For example, one of the supervised learning circuits might have an output line to the hypothalamus & brainstem whose signals mean: “We need to salivate now!” The brainstem then has a dopamine supervisory signal going back up to that circuit, which it uses to correct those suggestions with the benefit of hindsight. Thus, if I suddenly find myself with a mouth chock-full of salt, then in hindsight, I should have been salivating in advance.

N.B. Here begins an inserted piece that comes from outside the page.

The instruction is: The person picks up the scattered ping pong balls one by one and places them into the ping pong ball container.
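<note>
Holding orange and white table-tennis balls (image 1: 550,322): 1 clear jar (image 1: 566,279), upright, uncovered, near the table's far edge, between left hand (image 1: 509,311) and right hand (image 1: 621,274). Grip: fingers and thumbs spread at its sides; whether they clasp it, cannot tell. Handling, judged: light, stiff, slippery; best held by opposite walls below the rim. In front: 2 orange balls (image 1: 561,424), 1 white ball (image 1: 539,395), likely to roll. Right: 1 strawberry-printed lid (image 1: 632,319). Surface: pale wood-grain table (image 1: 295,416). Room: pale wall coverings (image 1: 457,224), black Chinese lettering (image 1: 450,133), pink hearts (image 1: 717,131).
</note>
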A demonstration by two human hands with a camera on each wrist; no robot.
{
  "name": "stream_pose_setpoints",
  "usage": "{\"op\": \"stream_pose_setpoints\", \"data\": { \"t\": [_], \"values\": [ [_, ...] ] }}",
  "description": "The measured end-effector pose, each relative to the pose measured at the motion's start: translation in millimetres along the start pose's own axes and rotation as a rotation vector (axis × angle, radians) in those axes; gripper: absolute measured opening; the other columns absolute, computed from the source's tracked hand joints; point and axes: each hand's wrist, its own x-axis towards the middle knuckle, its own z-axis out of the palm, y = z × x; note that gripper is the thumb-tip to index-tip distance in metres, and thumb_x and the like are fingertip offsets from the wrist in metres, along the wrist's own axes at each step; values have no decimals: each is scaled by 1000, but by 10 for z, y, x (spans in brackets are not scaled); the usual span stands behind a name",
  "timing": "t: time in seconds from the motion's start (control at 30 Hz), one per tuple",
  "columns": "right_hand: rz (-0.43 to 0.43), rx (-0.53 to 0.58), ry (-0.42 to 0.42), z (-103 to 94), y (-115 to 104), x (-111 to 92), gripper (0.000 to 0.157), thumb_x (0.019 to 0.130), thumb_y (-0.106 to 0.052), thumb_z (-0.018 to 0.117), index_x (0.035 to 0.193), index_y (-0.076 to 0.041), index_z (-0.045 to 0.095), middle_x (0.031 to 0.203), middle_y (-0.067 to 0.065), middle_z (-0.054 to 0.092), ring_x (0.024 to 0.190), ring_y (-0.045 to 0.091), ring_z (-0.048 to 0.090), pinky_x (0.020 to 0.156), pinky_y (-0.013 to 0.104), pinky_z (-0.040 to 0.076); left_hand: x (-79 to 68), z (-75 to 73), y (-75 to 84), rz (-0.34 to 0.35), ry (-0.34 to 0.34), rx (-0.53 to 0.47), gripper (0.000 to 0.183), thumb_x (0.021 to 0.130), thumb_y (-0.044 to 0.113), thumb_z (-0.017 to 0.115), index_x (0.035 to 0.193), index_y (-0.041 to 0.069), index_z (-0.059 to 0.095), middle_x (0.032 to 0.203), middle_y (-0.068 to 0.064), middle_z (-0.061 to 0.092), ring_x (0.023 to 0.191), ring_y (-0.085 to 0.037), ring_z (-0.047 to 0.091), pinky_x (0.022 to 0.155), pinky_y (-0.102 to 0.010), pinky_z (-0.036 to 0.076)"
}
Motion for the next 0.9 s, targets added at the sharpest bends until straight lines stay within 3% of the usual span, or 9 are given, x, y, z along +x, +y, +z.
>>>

The brainstem knows that I should have been salivating—the brainstem has a direct input from the taste buds—and thus the brainstem can put that information into the dopamine supervisory signal.
Here I’ll zoom out a bit so that we can see both kinds of dopamine signals, the reinforcement learning dopamine, and the supervised learning dopamine:
So that’s my hypothesis about dopamine-supervised learning in mammals. I think there are good reasons to believe it (again see here), but the reasons are all kinda indirect and suggestive. I don't have a super solid case.
So, I was delighted when a friend (Adam Marblestone) sent me crystal-clear evidence of dopamine-supervised learning!
The only catch was … it was in drosophila! So not exactly what I was looking for. But still cool!!
By the way, nobody ever told me, but right now is apparently a golden era in drosophila research—pretty much all 135,000 drosophila neurons have been mapped, or will be in the near future. See “Drosophila Connectome” on wikipedia. For my part, I’m very far from a drosophila expert—pretty much everything I know about drosophila comes from “The connectome of the adult Drosophila mushroom body provides insights into function”, Li et al. 2020, and also Larry Abbott’s 2018 talk which is nice and pedagogical. Also, I have some drosophila living in my compost bin at home. So yeah, I’m not an expert. But I’ll do my best, and please let me know if you see any errors.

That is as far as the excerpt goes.